Нарком внутренних дел заметно напрягся.

— Ладно, чёрт с тобой, уступлю твоей последней просьбе. Попробую связаться, — сказал и вышел из камеры.

Но вернулся очень скоро. Лицо искажённо-недовольное.

— Секретарь сообщил, что товарищ Сталин сейчас беседует с Лаврентием Берией и просил не беспокоить.

— Ну, пеняй на себя! — с угрозой выкрикнул Ягода. — Секретарь не в курсе! Свяжитесь с самим Сталиным и напомните ему…

— О чём?

— О ленинской теории отражения! — пришлось выдать ещё одну подробность секретного разговора в Кремле. — Не знаете? Невежи! Не ведаете, что творите! Ваше место — на заводе, напильником по железу вжикать. Не передадите, будете наказа…

Надсадный кашель прервал его речь. Но Ежов струсил. Забегали глазки наркома, вытянулось лицо пигмея. Побелел шрам на правой щеке. Опять ушёл, проскрипев железной дверью.

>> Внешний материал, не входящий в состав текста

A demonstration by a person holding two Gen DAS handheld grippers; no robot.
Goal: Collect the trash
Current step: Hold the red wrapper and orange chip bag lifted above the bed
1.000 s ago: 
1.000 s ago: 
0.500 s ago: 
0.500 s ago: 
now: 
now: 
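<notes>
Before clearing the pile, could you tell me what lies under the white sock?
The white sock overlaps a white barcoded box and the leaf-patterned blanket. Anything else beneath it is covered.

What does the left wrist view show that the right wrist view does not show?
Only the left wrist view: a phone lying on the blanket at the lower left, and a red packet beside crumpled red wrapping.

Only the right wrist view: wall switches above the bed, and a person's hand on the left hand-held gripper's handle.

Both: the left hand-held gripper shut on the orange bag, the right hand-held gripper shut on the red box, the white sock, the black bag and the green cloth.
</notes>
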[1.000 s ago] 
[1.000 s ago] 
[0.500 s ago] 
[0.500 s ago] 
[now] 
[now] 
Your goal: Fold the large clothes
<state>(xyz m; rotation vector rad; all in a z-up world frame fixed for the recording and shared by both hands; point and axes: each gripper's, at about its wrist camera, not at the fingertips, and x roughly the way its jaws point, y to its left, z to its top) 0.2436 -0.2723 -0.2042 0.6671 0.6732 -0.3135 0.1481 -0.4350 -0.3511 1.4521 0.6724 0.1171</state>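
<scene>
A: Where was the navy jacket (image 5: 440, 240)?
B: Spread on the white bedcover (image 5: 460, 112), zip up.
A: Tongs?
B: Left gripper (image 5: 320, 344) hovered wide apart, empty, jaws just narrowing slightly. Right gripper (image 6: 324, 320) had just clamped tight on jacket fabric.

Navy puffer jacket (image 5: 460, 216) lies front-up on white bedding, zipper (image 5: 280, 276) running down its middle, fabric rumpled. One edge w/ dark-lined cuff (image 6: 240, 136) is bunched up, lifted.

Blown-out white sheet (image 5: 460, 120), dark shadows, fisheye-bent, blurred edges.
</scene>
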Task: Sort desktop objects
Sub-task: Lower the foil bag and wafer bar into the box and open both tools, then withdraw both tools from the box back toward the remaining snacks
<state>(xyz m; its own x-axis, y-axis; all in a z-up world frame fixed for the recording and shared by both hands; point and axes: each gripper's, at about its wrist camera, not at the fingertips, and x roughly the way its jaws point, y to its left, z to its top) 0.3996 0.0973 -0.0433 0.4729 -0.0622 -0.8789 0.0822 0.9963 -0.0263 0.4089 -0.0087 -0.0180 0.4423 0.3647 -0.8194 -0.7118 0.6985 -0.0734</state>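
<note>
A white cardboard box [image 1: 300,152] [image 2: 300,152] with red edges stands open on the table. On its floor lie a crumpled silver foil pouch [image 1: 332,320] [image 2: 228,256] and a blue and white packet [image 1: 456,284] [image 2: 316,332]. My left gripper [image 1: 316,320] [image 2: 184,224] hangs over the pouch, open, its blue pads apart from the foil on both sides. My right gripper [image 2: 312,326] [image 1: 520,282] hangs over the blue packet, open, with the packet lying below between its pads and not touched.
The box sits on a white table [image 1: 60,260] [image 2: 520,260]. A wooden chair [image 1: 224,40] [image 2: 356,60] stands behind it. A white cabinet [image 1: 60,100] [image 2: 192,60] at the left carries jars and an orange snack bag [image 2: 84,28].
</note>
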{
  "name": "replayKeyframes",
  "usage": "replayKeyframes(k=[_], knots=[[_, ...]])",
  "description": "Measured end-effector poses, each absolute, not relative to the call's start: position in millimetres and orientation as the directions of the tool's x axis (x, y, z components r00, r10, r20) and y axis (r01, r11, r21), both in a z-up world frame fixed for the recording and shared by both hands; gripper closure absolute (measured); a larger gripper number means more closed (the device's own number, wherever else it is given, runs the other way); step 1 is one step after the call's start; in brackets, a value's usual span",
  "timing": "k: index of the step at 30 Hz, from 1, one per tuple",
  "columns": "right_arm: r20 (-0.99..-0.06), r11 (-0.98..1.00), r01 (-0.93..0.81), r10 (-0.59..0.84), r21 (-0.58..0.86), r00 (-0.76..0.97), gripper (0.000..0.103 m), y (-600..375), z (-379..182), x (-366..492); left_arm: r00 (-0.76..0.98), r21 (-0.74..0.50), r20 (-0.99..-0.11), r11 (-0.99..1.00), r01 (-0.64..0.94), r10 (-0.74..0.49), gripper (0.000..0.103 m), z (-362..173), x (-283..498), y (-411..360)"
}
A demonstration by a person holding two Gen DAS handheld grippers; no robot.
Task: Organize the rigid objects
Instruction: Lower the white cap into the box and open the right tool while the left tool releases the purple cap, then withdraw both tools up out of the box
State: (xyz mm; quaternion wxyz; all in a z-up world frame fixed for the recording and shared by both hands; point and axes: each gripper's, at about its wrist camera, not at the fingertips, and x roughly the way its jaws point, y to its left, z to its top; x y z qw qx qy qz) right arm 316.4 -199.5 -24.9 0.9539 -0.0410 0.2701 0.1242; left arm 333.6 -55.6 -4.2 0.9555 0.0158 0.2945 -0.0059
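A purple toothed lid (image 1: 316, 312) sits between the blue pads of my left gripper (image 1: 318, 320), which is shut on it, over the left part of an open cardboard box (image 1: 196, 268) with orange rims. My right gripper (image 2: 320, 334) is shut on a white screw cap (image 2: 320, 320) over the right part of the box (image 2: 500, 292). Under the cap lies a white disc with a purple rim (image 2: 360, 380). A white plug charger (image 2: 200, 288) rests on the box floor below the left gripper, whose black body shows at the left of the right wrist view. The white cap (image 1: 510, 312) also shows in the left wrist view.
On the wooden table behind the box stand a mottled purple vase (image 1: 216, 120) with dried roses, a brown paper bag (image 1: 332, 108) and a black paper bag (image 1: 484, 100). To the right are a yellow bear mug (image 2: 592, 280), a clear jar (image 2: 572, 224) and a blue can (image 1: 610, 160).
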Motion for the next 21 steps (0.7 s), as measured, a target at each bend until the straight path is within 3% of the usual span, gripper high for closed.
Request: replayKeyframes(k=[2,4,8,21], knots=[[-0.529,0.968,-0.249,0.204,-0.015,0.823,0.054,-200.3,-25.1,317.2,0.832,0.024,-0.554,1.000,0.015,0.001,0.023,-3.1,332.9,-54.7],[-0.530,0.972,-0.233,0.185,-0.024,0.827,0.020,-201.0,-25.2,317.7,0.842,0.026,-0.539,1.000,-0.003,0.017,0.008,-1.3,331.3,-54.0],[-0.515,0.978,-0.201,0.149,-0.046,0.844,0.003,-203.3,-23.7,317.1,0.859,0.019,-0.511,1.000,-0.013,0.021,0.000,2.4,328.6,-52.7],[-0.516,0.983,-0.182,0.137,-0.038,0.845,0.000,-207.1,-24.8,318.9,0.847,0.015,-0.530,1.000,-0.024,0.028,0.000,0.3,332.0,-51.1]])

Неясно, сколько он отсутствовал. Минуту? Час? Прав, тысячу раз прав тот «поляк», книжку которого читал Сталин. Бесконечно растягивалось время. И вся прежняя жизнь пролетала перед глазами, начиная с того года, как мама родила. И сама мама, добрая и нежная, предстала, как живая. Вот она выходит на крыльцо их дома в Нижнем и кричит ему и сёстрам, играющим во дворе: «Идите кушать, дети». А вот он, уже подросток, в подпольной типографии. Первые амбициозные мечты. Знакомство и дружба с молодым Горьким, называвшим себя Иегудилом Хламидой. А его, Генриха, он всегда ласково называл, по-волжски окая: «О-о, Ягодка»… Наверно, по новому летоисчислению прошёл век. И только через столетие вернулся нарком Ежов в подвал.

— Переговорили? — не вытерпел, первым выкрикнул Генрих Григорьевич.